Calling the cast and crew at NBC's famous Studio 8H “a family,” Broecker says he thrives on the “exhilarating” pace necessary to create dozens of costumes each week, in often less than three days and with constant last-minute changes.
The designer and producer spoke to The Associated Press recently about the “backstage magic” of speed-dressing hosts between sketches and the importance of making them feel welcome. Answers have been edited for clarity and brevity.
BROECKER: The easiest, best way to kind of describe what it is working here is that it’s a family. And it’s a unique place where there are people here who are 88, 89, 92, and then there are people who are in college. And so you have that age range of people next to each other and each sort of group sort of intermingling and learning from the other and talking about the old days or the new days or whatever. There’s a cross-pollination between ages and experience and that is super interesting and really valuable, I think.
BROECKER: Usually you notice the costume before the person opens their mouth and you already were starting to laugh before they even said anything. There are times when you do have to do that, when you need the comedy — you open the door and you register “Comedy!” And there are other times when you open the door and you’re like, “OK, my words are going to say the comedy and the visual has to reflect the words.” On “SNL,” we sort of play both sometimes.
BROECKER: I love everyone. Dave Chappelle said to me once, “You’re going to get really sick of me.” And I said, “I only have to love you for a week and then I have someone else to love the following week.” With cast members, it’s different, clearly. In terms of hosts, part of my job is to make the hosts feel at ease and to welcome them here. They are guests in our house.

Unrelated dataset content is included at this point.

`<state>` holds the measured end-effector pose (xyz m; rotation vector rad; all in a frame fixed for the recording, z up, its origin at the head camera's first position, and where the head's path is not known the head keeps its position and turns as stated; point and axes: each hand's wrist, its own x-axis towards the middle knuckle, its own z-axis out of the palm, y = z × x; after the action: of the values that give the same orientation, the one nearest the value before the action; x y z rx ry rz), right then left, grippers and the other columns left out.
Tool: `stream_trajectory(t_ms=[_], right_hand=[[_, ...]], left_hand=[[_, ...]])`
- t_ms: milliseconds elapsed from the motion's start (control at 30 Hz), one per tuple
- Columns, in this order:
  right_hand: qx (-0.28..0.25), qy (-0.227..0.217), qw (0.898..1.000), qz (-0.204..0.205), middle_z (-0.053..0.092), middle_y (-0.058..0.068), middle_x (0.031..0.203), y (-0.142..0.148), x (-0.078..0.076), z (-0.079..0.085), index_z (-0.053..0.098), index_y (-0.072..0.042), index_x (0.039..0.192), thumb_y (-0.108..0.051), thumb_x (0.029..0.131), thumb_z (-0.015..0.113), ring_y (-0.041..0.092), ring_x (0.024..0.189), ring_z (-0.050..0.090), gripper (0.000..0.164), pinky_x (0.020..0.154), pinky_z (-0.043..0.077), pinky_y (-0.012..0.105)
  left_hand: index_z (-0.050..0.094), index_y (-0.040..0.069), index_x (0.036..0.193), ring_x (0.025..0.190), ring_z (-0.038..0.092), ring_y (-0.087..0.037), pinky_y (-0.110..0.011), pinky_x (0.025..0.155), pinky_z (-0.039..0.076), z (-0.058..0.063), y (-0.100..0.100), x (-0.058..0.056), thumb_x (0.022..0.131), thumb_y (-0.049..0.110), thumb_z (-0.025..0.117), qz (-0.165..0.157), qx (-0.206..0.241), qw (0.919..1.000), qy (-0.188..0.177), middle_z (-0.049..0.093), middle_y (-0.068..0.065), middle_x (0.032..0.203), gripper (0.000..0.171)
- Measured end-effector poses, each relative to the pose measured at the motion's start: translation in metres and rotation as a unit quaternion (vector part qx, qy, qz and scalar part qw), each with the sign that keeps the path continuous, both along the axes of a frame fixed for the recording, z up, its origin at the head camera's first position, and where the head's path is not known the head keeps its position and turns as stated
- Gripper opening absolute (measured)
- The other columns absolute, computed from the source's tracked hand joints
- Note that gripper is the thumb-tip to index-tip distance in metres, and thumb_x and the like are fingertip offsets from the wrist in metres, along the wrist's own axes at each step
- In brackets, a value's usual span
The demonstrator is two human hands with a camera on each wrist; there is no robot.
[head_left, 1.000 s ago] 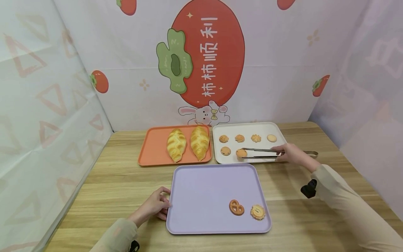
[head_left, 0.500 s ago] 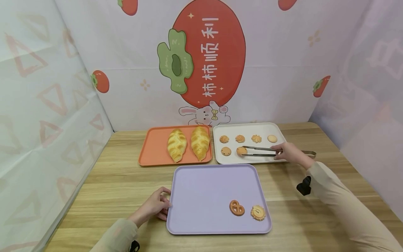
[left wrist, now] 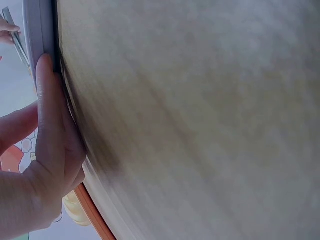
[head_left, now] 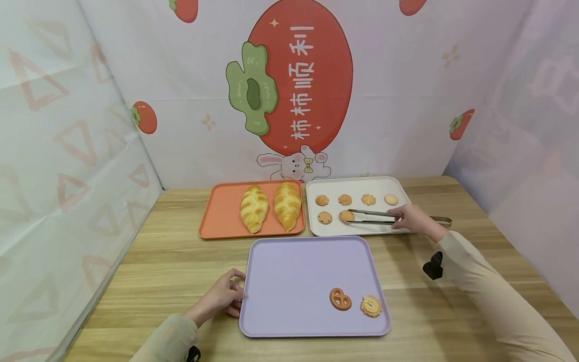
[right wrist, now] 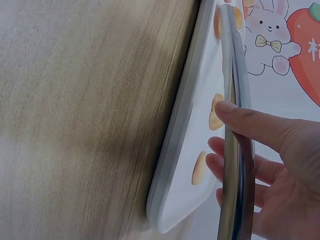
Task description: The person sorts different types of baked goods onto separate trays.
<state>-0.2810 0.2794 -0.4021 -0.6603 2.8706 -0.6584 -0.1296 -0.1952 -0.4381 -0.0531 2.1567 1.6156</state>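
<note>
My right hand (head_left: 415,221) holds metal tongs (head_left: 375,221) over the white tray (head_left: 359,183). Their tips stand on either side of a round cookie (head_left: 346,216); whether it is lifted I cannot tell. In the right wrist view, the thumb and fingers grip the tongs (right wrist: 233,125), which partly cover the cookies behind. My left hand (head_left: 223,293) touches the left edge of the purple tray (head_left: 289,281), its fingers (left wrist: 49,110) lying along the rim in the left wrist view. A pretzel (head_left: 340,299) and a ruffled round cookie (head_left: 371,305) lie on that tray.
Several other cookies, such as a pale round one (head_left: 391,199), are on the white tray. An orange tray (head_left: 221,211) to its left carries two bread loaves (head_left: 254,208). Printed cloth (head_left: 190,75) walls the back and sides of the wooden table (head_left: 172,251).
My right hand has shifted slightly left and away from me with the tongs. The tong tips have drawn a little closer, and the cookie between them has moved slightly back. My left hand stays put.
</note>
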Motion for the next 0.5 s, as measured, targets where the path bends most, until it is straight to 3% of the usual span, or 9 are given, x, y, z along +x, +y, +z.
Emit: stream_trajectory(t_ms=[333, 500], right_hand=[[0.008, 0.006, 1.000, 0.002, 0.063, 0.012, 0.076, 0.0014, -0.0027, -0.0032, 0.057, 0.012, 0.106, -0.003, 0.071, 0.068, 0.016, 0.066, 0.053, 0.039, 0.057, 0.043, 0.028], [0.015, 0.000, 1.000, 0.002, 0.063, 0.017, 0.080, 0.0007, -0.0029, -0.0016, 0.057, 0.012, 0.106, -0.005, 0.071, 0.068, 0.021, 0.070, 0.056, 0.041, 0.060, 0.046, 0.032]], left_hand=[[0.034, -0.005, 0.111, 0.051, 0.054, -0.015, -0.036, 0.045, 0.053, -0.0002, 0.0005, -0.0007, 0.076, -0.009, 0.050, 0.001, -0.005, 1.0000, -0.003, 0.050, -0.007, 0.072, 0.039], [0.034, -0.005, 0.111, 0.050, 0.054, -0.015, -0.037, 0.045, 0.053, 0.0001, 0.0004, -0.0001, 0.076, -0.010, 0.051, 0.000, -0.003, 1.0000, -0.003, 0.050, -0.007, 0.071, 0.039]])
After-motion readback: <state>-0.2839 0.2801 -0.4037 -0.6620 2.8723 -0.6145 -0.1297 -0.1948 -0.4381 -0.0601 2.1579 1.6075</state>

BROECKER: It’s exhilarating and terrifying and amazing. You have to have the ability to be flexible and to change and pivot and zig when they’re asking you to zig. And then five minutes later, you’re zagging! Then you’re on the Ferris wheel and then you’re off the Ferris wheel and then you’re in the Tunnel of Love and it truly is a video game ride that we are on every week. We don’t really get scripts until late Wednesday night and we talk with the actors and the writers and everyone Wednesday night. And so we’re really starting Thursday morning at 9 a.m., full throttle doing it.

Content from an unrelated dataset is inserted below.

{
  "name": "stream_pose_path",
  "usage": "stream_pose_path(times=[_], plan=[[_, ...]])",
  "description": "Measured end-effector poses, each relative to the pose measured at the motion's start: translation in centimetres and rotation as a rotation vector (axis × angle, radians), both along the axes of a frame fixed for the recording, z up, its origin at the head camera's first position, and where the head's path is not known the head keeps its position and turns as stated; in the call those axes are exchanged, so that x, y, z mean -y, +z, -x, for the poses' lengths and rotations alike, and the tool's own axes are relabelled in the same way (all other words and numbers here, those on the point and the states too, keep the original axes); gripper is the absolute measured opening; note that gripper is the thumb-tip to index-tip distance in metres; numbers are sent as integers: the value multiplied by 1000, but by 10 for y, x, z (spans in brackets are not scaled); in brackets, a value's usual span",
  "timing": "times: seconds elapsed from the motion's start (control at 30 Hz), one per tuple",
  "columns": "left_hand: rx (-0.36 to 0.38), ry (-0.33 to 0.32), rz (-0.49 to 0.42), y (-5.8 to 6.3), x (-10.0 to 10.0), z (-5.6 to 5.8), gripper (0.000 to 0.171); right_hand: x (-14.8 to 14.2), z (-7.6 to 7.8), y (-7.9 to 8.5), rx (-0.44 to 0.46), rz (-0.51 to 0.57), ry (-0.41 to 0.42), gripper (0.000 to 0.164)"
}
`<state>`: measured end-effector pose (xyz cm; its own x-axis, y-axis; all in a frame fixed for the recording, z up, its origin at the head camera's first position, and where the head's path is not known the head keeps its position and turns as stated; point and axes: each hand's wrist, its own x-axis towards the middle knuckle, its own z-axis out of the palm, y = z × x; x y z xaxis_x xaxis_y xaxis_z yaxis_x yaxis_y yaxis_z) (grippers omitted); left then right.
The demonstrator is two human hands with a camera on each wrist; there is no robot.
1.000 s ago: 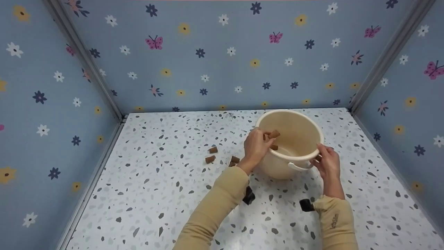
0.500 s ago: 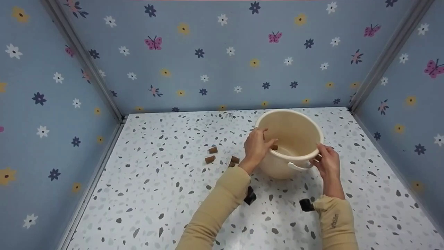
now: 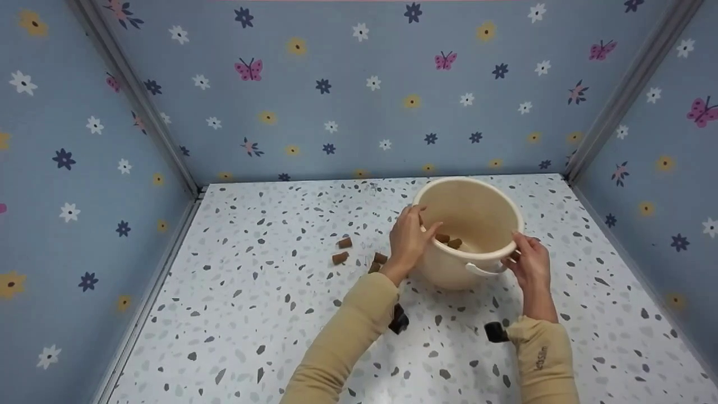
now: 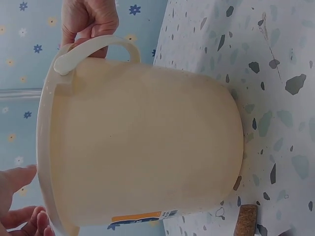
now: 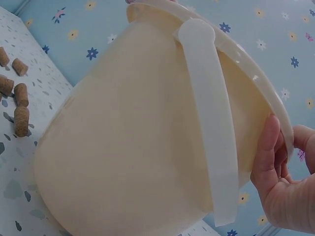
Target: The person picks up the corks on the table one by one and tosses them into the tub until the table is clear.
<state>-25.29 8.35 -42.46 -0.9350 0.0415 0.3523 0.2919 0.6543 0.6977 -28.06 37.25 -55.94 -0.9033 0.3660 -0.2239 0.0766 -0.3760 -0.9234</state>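
Note:
A cream plastic bucket (image 3: pixel 477 275) tilts on the speckled table, its mouth toward me. My right hand (image 3: pixel 531 262) grips its right rim between thumb and fingers, seen closely in the right wrist view. A small brown patch shows beneath those fingers; I cannot tell what it is. At the left rim is my left hand (image 3: pixel 408 238), thumb and fingers apart over the bucket's mouth with nothing between them. Inside the bucket lie brown corks (image 3: pixel 455 243). The white handle (image 5: pixel 209 118) hangs on the near side.
Several loose corks (image 3: pixel 345 242) lie on the table left of the bucket; my left wrist partly covers that group. Blue flowered panels (image 3: pixel 359 95) stand at the back and both sides. A black wrist camera (image 3: pixel 496 331) sits at the right sleeve.
The cork that my left hand pinched is let go and now lies in the bucket with another. The left hand has shifted slightly left. My right hand keeps its grip on the rim.

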Motion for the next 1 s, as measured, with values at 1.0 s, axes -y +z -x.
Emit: stream_pose_path(times=[1.0], plan=[[-100,-66,-17,-9,39,-30,29,-9,10,-16,47,-50,-3,51]])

BROECKER: I warn them and say, OK, so someone at the end of the sketch is going to come, they’re going to grab your hand, pull your shoulder socket out of your arm and they’re going to take you to a dark space. Someone’s going to be stripping your bottom and someone’s going to be stripping your top while someone’s putting on a wig, while someone’s grabbing you from behind. Someone’s telling you to lift your leg. It’s hilarious. After the first time, people are always like, “Yeah, you warned me but I never really imagined what that sort of violation was going to actually be.” It’s pretty intense!

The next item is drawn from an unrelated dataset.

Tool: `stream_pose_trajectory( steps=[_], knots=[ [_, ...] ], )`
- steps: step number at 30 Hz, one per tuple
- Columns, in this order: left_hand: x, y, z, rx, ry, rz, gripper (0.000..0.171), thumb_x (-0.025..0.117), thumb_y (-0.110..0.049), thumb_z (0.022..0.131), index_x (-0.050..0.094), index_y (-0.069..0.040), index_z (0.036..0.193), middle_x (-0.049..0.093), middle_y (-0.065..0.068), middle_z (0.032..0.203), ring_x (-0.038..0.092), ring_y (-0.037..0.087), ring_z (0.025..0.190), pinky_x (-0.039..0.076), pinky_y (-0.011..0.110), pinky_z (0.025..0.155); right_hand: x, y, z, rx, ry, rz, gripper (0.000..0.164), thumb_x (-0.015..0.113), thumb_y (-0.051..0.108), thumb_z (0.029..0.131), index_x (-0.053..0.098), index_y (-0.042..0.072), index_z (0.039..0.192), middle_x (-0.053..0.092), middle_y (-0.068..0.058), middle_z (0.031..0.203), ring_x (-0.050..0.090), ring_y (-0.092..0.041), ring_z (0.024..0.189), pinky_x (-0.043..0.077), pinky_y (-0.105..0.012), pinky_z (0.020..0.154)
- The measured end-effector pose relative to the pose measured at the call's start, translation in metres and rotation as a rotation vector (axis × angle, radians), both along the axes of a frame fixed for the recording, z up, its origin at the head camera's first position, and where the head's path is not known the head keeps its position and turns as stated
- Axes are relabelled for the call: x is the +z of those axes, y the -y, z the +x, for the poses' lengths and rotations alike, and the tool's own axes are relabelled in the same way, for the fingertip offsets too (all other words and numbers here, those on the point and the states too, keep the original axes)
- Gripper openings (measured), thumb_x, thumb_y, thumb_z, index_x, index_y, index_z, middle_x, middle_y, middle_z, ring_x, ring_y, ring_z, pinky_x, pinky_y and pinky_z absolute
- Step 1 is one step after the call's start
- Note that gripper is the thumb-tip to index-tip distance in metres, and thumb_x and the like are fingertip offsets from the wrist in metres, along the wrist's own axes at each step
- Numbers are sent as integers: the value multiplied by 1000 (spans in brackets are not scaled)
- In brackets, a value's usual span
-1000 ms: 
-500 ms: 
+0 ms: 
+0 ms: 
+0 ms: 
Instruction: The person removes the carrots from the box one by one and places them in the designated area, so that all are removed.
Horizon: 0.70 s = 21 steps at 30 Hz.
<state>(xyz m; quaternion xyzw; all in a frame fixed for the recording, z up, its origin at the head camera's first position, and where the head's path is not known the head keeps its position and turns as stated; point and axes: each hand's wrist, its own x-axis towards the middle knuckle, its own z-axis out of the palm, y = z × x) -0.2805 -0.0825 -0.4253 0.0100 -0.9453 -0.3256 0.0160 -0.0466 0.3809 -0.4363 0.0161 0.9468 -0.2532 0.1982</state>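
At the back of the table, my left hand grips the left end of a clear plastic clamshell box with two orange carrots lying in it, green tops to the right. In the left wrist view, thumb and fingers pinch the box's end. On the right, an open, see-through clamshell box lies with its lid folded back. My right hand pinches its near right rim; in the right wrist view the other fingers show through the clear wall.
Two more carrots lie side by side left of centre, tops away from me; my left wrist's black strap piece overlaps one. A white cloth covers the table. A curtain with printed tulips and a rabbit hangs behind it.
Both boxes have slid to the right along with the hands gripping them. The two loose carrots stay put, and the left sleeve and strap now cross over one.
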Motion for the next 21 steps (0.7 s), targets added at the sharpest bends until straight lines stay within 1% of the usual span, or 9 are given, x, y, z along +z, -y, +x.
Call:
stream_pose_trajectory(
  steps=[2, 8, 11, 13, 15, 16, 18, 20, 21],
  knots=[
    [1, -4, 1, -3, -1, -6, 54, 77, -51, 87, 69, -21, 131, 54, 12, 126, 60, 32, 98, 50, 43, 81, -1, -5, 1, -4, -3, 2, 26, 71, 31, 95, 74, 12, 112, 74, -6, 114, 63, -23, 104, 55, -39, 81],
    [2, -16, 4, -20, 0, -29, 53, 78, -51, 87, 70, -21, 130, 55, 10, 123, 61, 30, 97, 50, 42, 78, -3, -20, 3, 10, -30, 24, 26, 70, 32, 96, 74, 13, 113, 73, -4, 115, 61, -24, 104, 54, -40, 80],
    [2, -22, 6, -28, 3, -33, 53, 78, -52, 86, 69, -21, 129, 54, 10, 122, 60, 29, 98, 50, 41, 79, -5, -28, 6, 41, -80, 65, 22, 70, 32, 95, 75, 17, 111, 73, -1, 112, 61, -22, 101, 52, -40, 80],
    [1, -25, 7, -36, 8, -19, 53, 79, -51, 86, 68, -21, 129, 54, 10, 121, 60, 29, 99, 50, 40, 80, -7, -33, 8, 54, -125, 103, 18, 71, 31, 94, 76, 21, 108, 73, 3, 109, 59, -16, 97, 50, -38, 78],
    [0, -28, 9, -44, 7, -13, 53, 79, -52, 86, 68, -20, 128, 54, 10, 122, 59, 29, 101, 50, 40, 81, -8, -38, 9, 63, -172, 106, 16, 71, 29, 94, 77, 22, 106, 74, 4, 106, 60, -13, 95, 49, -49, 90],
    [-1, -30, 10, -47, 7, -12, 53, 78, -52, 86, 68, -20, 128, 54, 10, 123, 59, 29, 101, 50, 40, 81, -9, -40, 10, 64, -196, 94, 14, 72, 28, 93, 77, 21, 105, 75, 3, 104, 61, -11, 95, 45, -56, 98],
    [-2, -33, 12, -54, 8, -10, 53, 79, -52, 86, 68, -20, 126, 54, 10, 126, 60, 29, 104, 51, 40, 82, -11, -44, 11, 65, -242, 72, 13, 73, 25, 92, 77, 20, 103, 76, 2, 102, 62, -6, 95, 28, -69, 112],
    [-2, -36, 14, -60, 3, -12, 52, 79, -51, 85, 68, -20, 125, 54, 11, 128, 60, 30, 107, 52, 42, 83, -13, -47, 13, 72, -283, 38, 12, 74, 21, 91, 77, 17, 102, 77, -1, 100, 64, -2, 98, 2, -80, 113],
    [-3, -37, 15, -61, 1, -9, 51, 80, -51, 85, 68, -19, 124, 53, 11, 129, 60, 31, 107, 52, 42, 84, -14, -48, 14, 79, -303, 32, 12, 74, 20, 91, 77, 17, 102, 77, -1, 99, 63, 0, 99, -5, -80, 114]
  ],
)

BROECKER: We have a giant warehouse space here in the building that is sort of general: suits, shirts. Then we have a sort of mixed bag of period clothes and ’80s and ’90s uniforms, biblical, and crazy things like that. It’s a combination each week of pulling in from there. If it’s a period show, maybe going to the couple period places, and then ordering from a whole series of shops like Bloomingdale’s, Saks and Bergdorf’s.
BROECKER: Sports people are always the most relaxed, the most interesting hosts because they’re used to playing in arenas of 100,000 people with sound and music and weather. And also, no one’s really expecting them to actually be good on “SNL”! So they come with this relaxed swagger that it’s great to be around, because they’re like, “This isn’t what I do, so I’m here to have a good time.”